§ TASK DESCRIPTION: From the material below, return every line that includes "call".

§ THE DATA:
BEGIN

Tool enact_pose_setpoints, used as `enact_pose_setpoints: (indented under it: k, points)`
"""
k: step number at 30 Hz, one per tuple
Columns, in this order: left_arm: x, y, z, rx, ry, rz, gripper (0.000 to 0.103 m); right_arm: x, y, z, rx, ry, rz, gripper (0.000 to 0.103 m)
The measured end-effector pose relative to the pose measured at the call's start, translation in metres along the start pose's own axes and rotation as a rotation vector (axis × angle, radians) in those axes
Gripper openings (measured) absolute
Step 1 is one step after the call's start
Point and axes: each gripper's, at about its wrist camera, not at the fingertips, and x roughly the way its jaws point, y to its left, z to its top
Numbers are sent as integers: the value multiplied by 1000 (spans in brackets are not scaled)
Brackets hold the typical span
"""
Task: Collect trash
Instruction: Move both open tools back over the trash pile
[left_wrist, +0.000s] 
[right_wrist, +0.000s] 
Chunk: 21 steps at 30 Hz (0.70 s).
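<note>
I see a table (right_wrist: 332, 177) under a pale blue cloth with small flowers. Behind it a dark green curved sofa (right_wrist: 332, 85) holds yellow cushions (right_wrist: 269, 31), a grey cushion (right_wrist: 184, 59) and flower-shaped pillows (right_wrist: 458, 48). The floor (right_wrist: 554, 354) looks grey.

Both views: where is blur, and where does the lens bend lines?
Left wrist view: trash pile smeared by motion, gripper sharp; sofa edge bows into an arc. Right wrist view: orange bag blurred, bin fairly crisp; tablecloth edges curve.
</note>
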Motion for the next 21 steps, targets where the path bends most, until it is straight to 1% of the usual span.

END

§ REPLY:
The measured end-effector pose relative to the pose measured at the call's start, translation in metres along the start pose's own axes and rotation as a rotation vector (axis × angle, radians) in those axes
Step 1 is one step after the call's start

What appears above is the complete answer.